The lifting of this ban on general solicitation and advertising should have some quick positive effects on capital raising by startups and early stage companies. Probably the most immediate positive effect will be the access to a significantly larger number of potential investors that the companies do not have access to under the current system. According to WeFunder, a crowdfunding website, there are approximately 8 million accredited investors in the United States, and only 3% of them are active investors in startup and early stage investments. The ability of these companies to get their message out to a larger pool of potential investors should lead to a substantial number of additional funding opportunities. I also believe that sophisticated and high net worth potential investors are actively searching for alternative investments. This elimination of the ban on general solicitation and advertising could introduce theses potential investors to a large number of startup and early stage companies that need financing.

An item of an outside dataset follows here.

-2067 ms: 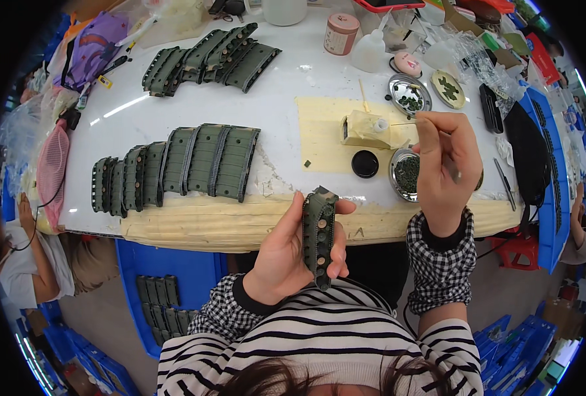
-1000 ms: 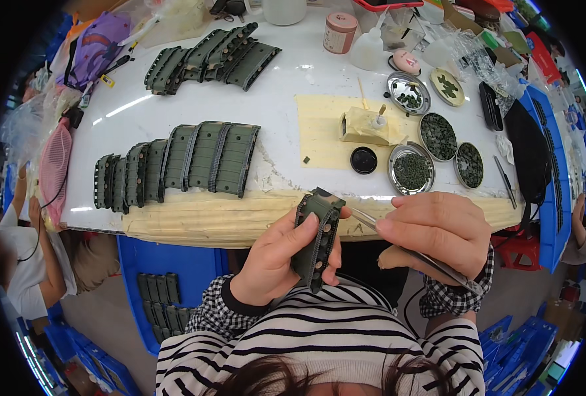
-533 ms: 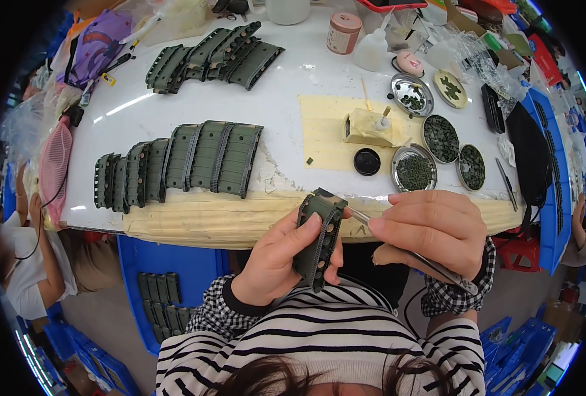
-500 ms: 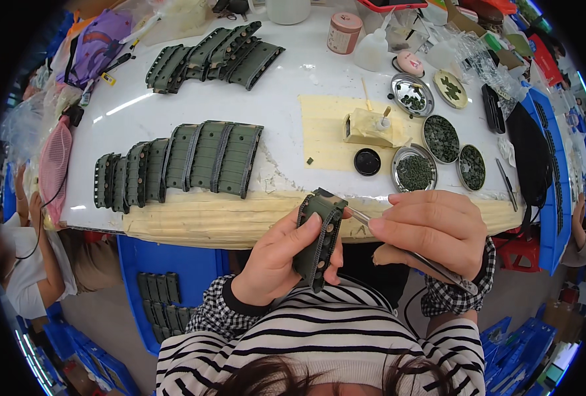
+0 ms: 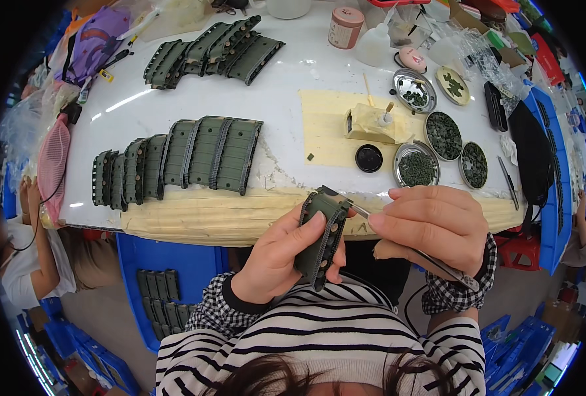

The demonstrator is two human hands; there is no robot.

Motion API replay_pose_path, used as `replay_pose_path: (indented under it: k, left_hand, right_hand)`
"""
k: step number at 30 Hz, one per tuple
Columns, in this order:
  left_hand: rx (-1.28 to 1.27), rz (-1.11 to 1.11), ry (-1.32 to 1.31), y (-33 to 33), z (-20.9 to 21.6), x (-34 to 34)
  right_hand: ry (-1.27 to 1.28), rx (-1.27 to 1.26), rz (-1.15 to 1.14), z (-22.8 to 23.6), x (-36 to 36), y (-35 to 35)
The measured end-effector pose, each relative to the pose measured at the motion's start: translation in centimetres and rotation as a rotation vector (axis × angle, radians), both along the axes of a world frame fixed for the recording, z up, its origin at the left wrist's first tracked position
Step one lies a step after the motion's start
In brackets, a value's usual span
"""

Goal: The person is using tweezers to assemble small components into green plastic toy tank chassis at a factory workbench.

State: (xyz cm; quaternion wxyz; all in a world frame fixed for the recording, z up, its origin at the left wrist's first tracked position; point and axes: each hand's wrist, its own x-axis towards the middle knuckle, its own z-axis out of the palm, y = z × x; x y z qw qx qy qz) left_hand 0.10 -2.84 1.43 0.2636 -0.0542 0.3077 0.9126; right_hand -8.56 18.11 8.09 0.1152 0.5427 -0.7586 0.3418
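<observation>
My left hand [image 5: 276, 264] is closed round a dark green, curved moulded part [image 5: 321, 247] with brown camouflage patches, small round fittings and a ridged edge. It is held tilted above the table's front edge, thumb on its face. Between the fingers of my right hand [image 5: 435, 228] are metal tweezers [image 5: 362, 211], their tips at the upper end of the part. Whether the tips pinch anything is too small to tell. Similar curved green parts [image 5: 194, 152] stand in a row on the left of the table, with another group [image 5: 214, 53] behind them.
Dishes of small green pieces, including a round tin [image 5: 443, 135] and a metal dish [image 5: 417, 165], lie at right. Near them are a tape-wrapped block [image 5: 372, 125], a black cap [image 5: 369, 158] and a white squeeze bottle [image 5: 374, 47]. A blue tray [image 5: 131, 284] of green parts sits below the table.
The tweezers' tips stay at the part's upper end, and both hands keep their holds. The part and hands have shifted only slightly; the whole view has moved a little.
</observation>
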Motion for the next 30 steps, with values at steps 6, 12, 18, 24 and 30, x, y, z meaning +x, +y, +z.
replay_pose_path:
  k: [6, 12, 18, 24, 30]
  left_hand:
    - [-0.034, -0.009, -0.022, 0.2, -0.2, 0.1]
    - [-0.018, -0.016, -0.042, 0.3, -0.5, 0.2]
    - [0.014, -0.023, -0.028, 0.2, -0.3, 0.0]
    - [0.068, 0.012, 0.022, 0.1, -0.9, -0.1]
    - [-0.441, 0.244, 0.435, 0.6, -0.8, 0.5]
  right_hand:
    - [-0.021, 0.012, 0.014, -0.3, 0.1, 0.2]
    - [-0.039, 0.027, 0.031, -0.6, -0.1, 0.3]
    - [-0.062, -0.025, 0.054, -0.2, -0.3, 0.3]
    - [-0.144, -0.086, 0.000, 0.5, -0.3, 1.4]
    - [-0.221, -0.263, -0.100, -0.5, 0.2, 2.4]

The ability of issuers to use general solicitation and advertising did not meet with universal approval. Some commentators fear that this will lead to unscrupulous promoters selling the securities of weak or suspect companies. Alex Mittal, CEO of FoundersClub, expresses these concerns in his blog post where he warns readers to be ready for “a wave of less than credible issuers… pushing all sorts of private offerings.” This is a very legitimate concern given the long history of issuer and promoter abuses in the small company securities offering space, but I believe that the benefits of using general solicitation and advertising far outweigh these concerns. I also believe that these concerns can be mitigated and adequately managed using our current Federal and state regulatory resources. The “bad actors” prohibition in Rule 506 offerings that I mention above should also help to reduce some of these problems. To counter some of the concerns of investor advocates, the SEC also issued Proposed Rules for the amendment of Regulation D, Form D and Rule 156 under the 1933 Act to add investor protections in Regulation D offerings.

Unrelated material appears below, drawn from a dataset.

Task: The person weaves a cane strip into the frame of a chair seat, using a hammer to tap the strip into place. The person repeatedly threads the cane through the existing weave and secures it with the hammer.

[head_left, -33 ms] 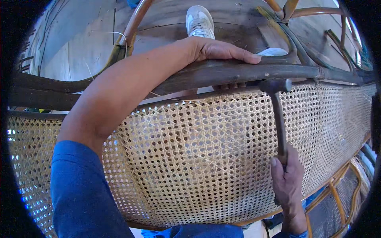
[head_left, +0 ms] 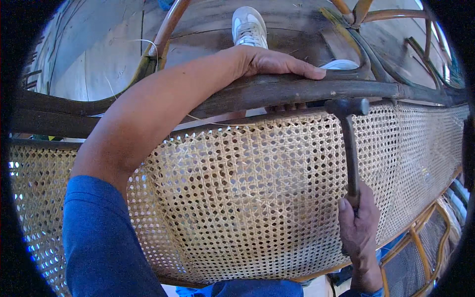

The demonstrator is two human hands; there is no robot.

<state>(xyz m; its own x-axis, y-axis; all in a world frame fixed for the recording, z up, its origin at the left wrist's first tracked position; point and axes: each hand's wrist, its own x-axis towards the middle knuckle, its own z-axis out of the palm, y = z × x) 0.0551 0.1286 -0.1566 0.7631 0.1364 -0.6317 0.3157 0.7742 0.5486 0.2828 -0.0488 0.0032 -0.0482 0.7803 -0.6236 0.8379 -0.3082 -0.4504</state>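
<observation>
My right hand [head_left: 359,222] is closed around the handle of a hammer [head_left: 351,153], thumb lying along it. The hammer's dark metal head is just below a dark rattan pole [head_left: 297,92], in front of the upper edge of a woven cane panel [head_left: 247,198]. My left arm reaches across the panel, and my left hand [head_left: 277,64] grips the pole from its far side. Its thumb lies along the top, while fingertips show in the gap under the pole. Whether the hammer head touches the pole or the cane, I cannot tell.
Curved rattan frame parts [head_left: 361,44] stand at the far right, and another rattan leg [head_left: 166,29] rises at the far left. A white shoe [head_left: 249,27] rests on the wooden floor [head_left: 109,44]. A second cane-backed frame [head_left: 420,252] is at the near right.
The hammer head has shifted very slightly to the right. My left hand keeps its place on the pole.
</observation>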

TechCrunch expresses an unexpected concern – that the allowance of general solicitation and advertising will actually create more companies (since it will be easier to raise investment capital) and that this will dilute technical and management talent by spreading it out among these additional companies. It is difficult for me to see how the creation and financing of more companies will be detrimental.

The SEC’s elimination of the ban on general solicitation and advertising is a huge positive step that should quickly benefit startup and early stage companies that have been desperate for investment capital. I applaud the SEC for issuing these Final Rules, and I encourage them to keep enacting the various provisions of the JOBS Act as quickly as possible.